Aunque no es lo que hubiera esperado de él… por lo
menos le descolocó la mandíbula. Y no sólo
eso, lo dejó tirado y volvió con nosotros. Parecía
muy cabreado…
Aki se echó a reír, sentándose en uno de los
bancos. – Pero yo no sabía que el doctor Hashimoto
se asustara, más bien me asusta a mí. Debió
intentar analizar el fuego. Oye, yo creo que ese detective tiene
mal genio además...
–A mí también me lo pareció…
sobre todo cuando Ashram le dijo que era un paciente de Hashimoto…
– se sentó al lado de Aki y apoyó las manos
en el banco. –Por lo menos tiene educación, no como
Sven que por suerte no está…– alzó una
ceja con el ceño fruncido. – ¿Vamos a comer
fuera?
–Yo invito. Y no seas así... el detective Sven es
muy agradable una vez que lo llegas a conocer. Lo que pasa es que
hay que llegarlo a conocer muy, pero que muy bien. – se rió
de nuevo, sujetándose del brazo de Adan.
–Aki… podría malinterpretar eso… ¿Sabes?–
le dijo con el ceño aún fruncido.
– Pero no lo harás porque no me refería a eso...

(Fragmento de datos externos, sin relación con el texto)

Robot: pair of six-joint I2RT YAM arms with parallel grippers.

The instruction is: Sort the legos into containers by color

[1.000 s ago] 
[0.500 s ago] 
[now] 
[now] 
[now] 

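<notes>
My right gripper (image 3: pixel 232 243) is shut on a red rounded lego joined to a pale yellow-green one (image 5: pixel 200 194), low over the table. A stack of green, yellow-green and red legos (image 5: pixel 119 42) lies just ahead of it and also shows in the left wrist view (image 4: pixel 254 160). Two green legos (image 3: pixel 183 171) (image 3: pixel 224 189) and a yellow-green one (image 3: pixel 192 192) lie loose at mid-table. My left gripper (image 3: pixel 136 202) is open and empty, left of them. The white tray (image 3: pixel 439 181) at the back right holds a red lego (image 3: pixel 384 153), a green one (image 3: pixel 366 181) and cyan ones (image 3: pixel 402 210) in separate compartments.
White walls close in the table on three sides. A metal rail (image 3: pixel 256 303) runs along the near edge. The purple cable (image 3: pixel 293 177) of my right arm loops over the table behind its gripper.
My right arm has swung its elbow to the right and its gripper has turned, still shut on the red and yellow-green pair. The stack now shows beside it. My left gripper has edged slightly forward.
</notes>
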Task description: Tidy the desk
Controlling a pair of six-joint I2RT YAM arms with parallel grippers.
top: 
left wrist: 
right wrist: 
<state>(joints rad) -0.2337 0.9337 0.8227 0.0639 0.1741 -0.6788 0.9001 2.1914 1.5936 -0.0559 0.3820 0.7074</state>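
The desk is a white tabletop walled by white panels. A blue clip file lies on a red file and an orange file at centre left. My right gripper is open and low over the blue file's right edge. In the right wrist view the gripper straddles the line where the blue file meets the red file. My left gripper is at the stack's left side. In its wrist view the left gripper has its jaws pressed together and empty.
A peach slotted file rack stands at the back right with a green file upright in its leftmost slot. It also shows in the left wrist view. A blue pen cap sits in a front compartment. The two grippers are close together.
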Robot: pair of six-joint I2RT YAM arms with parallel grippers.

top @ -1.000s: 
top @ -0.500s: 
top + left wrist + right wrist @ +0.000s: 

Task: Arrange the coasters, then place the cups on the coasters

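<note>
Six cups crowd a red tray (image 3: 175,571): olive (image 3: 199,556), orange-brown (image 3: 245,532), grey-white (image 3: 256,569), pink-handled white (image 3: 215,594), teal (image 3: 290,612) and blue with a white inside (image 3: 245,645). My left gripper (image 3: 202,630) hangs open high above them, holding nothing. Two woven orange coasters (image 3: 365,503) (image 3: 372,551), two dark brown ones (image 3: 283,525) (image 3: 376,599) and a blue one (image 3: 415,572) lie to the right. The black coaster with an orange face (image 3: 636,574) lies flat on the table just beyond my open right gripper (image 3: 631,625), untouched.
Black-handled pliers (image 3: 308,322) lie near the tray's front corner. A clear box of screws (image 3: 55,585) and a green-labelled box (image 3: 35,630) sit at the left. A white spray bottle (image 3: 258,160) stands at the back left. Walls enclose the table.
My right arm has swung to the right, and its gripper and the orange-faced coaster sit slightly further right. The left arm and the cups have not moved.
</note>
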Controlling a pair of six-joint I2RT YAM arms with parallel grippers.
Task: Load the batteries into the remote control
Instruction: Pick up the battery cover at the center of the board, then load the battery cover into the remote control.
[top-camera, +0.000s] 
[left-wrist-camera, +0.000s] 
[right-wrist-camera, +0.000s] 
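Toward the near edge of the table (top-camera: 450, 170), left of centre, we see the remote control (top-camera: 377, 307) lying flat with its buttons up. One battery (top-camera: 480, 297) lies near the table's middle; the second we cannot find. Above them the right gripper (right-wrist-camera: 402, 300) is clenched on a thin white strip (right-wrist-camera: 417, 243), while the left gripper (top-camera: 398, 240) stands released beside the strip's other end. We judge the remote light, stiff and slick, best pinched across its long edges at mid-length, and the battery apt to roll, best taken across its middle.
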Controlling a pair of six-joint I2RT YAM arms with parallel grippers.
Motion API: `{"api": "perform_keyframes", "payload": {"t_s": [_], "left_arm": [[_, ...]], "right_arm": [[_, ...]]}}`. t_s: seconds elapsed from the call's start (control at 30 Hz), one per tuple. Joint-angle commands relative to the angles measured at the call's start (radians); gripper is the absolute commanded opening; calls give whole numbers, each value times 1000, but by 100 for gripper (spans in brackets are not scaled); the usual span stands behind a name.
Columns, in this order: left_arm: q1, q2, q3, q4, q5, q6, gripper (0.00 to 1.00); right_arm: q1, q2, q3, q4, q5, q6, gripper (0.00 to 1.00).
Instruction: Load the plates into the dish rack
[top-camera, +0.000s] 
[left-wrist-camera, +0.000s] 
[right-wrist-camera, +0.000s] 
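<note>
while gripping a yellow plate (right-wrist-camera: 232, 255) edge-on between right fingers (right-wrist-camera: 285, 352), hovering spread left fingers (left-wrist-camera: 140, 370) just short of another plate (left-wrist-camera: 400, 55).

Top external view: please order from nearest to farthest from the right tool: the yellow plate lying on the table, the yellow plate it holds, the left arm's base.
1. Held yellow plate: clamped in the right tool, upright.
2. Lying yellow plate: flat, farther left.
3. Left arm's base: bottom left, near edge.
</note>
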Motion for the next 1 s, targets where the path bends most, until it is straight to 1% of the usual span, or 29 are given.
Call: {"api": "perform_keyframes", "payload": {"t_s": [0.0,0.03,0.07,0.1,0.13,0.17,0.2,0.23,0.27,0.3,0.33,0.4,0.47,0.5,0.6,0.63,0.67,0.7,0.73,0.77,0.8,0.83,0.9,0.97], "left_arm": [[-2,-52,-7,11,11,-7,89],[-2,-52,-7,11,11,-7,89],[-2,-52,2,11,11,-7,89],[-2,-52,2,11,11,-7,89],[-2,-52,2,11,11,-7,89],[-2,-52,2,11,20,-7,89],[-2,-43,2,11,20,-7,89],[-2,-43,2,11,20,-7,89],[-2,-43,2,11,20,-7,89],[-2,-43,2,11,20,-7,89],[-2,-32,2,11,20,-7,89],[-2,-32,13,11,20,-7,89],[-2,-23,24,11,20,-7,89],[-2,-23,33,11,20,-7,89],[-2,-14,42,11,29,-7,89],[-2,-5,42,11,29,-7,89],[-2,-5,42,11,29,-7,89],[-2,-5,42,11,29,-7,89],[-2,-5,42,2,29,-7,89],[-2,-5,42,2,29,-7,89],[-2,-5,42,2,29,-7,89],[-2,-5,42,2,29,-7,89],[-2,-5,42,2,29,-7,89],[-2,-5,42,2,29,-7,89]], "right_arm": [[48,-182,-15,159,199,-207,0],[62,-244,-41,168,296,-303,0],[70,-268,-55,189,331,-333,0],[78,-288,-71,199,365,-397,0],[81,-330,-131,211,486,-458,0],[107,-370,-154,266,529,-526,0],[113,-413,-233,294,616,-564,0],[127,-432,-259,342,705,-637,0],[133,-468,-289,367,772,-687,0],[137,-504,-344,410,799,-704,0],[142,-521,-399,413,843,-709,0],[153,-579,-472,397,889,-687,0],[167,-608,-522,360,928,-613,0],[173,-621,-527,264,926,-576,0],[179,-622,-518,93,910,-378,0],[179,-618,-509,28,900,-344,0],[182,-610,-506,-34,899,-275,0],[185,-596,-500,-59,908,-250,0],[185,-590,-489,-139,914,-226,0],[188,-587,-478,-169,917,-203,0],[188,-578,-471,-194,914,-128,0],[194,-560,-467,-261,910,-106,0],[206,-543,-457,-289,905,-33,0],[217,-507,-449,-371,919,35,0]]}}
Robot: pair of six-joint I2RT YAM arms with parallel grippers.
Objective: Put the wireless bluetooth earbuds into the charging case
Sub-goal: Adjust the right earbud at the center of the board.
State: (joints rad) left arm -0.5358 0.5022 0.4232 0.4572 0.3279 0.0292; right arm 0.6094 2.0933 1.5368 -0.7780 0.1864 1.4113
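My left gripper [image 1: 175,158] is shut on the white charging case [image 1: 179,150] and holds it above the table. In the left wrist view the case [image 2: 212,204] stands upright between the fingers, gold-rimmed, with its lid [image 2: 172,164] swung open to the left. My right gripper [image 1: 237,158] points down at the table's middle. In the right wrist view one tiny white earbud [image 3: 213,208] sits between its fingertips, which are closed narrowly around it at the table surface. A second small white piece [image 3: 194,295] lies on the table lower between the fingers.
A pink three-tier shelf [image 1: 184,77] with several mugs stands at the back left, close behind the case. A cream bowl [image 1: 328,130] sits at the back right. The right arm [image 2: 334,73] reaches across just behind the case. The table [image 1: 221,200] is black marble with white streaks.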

– volvió a reírse, besando sus labios con suavidad.
– Ni loco me metería yo en algo así, es más
bien como... familia adoptada.
–Ya, ya… Vamos a dejar ese tema. – le pidió,
saliendo con él de la central y llevándolo cogido
por encima de los hombros. –No ha estado tan mal lo de hoy.
Podría haber sido peor…
– Y luego se va a poner mejor... – le aseguro el pelirrojo
sonriendo para sí casi de manera maliciosa.